Sarkar Rahuldeb, Martin Christopher, Mattie Heather, Gichoya Judy Wawira, Stone David J, Celi Leo Anthony
Departments of Respiratory Medicine and Critical Care, Medway NHS Foundation Trust, Gillingham, Kent, UK.
Faculty of Life Sciences, King's College London, London, UK.
medRxiv. 2021 Jan 20:2021.01.19.21249222. doi: 10.1101/2021.01.19.21249222.
Despite wide utilisation of severity scoring systems for case-mix determination and benchmarking in the intensive care unit, the possibility of scoring bias across ethnicities has not been examined. Recent guidelines on the use of illness severity scores to inform triage decisions for allocation of scarce resources such as mechanical ventilation during the current COVID-19 pandemic warrant examination for possible bias in these models. We investigated the performance of three severity scoring systems (APACHE IVa, OASIS, SOFA) across ethnic groups in two large ICU databases in order to identify possible ethnicity-based bias.
Data from the eICU Collaborative Research Database and the Medical Information Mart for Intensive Care were analysed for score performance in Asians, African Americans, Hispanics and Whites after appropriate exclusions. Discrimination and calibration were determined for all three scoring systems in all four groups.
While measurements of discrimination -area under the receiver operating characteristic curve (AUROC) -were significantly different among the groups, they did not display any discernible systematic patterns of bias. In contrast, measurements of calibration -standardised mortality ratio (SMR) -indicated persistent, and in some cases significant, patterns of difference between Hispanics and African Americans versus Asians and Whites. The differences between African Americans and Whites were consistently statistically significant. While calibrations were imperfect for all groups, the scores consistently demonstrated a pattern of over-predicting mortality for African Americans and Hispanics.

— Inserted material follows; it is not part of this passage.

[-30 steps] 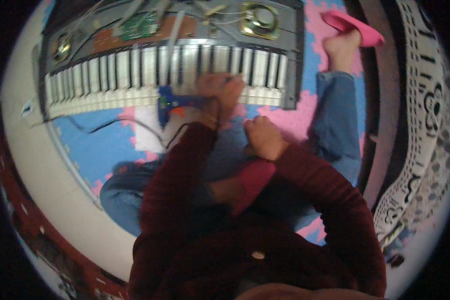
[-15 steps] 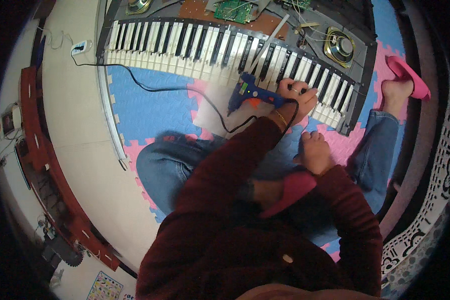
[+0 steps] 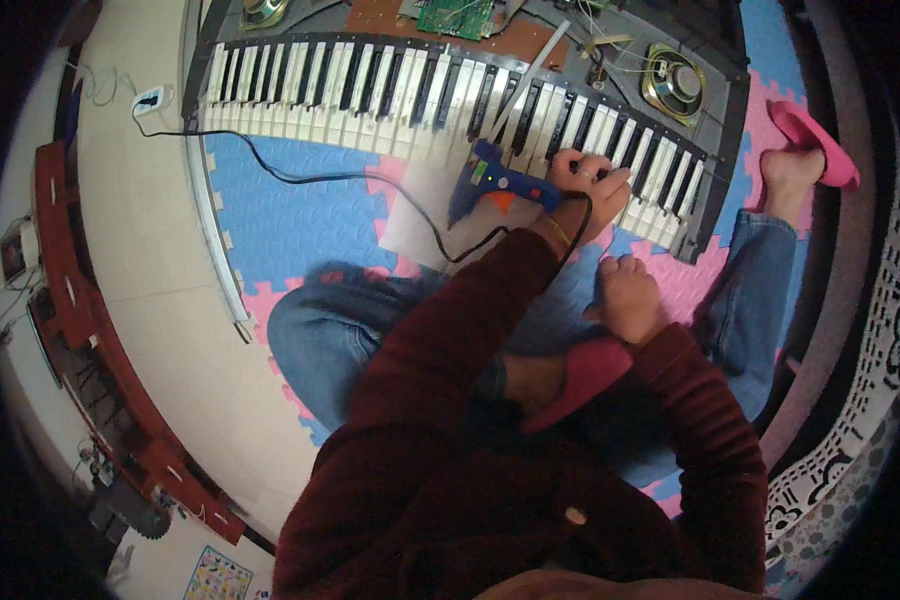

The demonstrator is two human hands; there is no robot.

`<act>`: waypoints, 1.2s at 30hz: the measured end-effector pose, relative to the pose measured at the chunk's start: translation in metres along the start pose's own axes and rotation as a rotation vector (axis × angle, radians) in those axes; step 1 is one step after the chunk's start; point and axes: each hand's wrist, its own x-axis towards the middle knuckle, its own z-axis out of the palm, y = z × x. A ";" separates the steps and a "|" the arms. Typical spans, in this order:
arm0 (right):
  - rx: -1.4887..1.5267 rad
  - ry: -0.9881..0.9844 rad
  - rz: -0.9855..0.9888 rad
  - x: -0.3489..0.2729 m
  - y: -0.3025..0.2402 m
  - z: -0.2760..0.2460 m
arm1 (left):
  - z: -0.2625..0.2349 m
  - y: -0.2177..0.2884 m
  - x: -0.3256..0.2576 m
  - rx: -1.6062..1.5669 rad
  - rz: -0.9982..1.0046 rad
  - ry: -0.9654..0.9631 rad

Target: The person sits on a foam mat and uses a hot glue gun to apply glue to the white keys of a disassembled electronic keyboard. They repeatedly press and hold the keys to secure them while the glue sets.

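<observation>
My left hand (image 3: 592,188) is at the front edge of the piano keys (image 3: 410,95), right of centre, with its fingers curled closed. What is inside them is hidden. A blue glue gun (image 3: 505,184) with an orange trigger and a small lit light is right beside this hand. Its handle end meets the hand's base, and its nozzle points down over a white sheet of paper (image 3: 410,225). The black cord (image 3: 320,178) loops over my left wrist. Lower right, my right hand (image 3: 631,300) is loosely closed over the mat, its fingertips tucked under. Nothing shows in it.
The opened keyboard casing holds a green circuit board (image 3: 455,17), wires and a speaker (image 3: 673,84). A long pale strip (image 3: 530,80) lies slantwise across the keys. Left, a white socket block (image 3: 152,103) feeds the cord. Pink slippers (image 3: 815,145) and blue-pink foam mats (image 3: 290,225) surround my legs.
The whole view has shifted slightly, moving the keyboard a little left and up. Both hands and the glue gun keep nearly the same places relative to the keys.
</observation>
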 end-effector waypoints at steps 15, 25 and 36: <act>0.036 -0.026 0.010 -0.001 -0.001 0.000 | -0.004 -0.001 0.001 -0.003 -0.015 -0.092; 0.036 0.002 -0.005 0.001 -0.001 -0.002 | -0.001 -0.002 -0.001 -0.009 -0.014 -0.012; 0.050 -0.056 -0.021 0.002 0.003 -0.006 | 0.000 -0.003 0.002 -0.007 0.003 0.017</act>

The systematic differences in calibration across ethnic groups suggest that illness severity scores reflect bias in their predictions of mortality.
LAC is funded by the National Institute of Health through NIBIB R01 EB017205. There was no specific funding for this study.
尽管重症监护病房广泛使用严重程度评分系统来确定病例组合和进行基准比较,但尚未研究不同种族间评分偏差的可能性。近期关于在当前新冠疫情期间使用疾病严重程度评分来指导稀缺资源(如机械通气)分配的分诊决策的指南,促使人们对这些模型中可能存在的偏差进行研究。我们在两个大型重症监护病房数据库中调查了三个严重程度评分系统(急性生理与慢性健康状况评分系统IVa [APACHE IVa]、重症监护预后评估系统[OASIS]、序贯器官衰竭评估[SOFA])在不同种族群体中的表现,以确定可能存在的基于种族的偏差。
在进行适当排除后,分析了电子重症监护协作研究数据库和重症监护医学信息集市的数据,以评估亚洲人、非裔美国人、西班牙裔和白人的评分表现。确定了所有四个群体中所有三个评分系统的区分度和校准度。
虽然各群体间的区分度测量值——受试者操作特征曲线下面积(AUROC)——存在显著差异,但未显示出任何明显的系统性偏差模式。相比之下,校准度测量值——标准化死亡率(SMR)——表明西班牙裔和非裔美国人与亚洲人和白人之间存在持续的、在某些情况下显著的差异模式。非裔美国人和白人之间的差异始终具有统计学意义。虽然所有群体的校准都不完善,但评分始终显示出对非裔美国人和西班牙裔死亡率预测过度的模式。
不同种族群体在校准度上的系统性差异表明,疾病严重程度评分在死亡率预测中存在偏差。
LAC由美国国立卫生研究院通过美国国立医学图书馆R01 EB017205资助。本研究没有特定资金。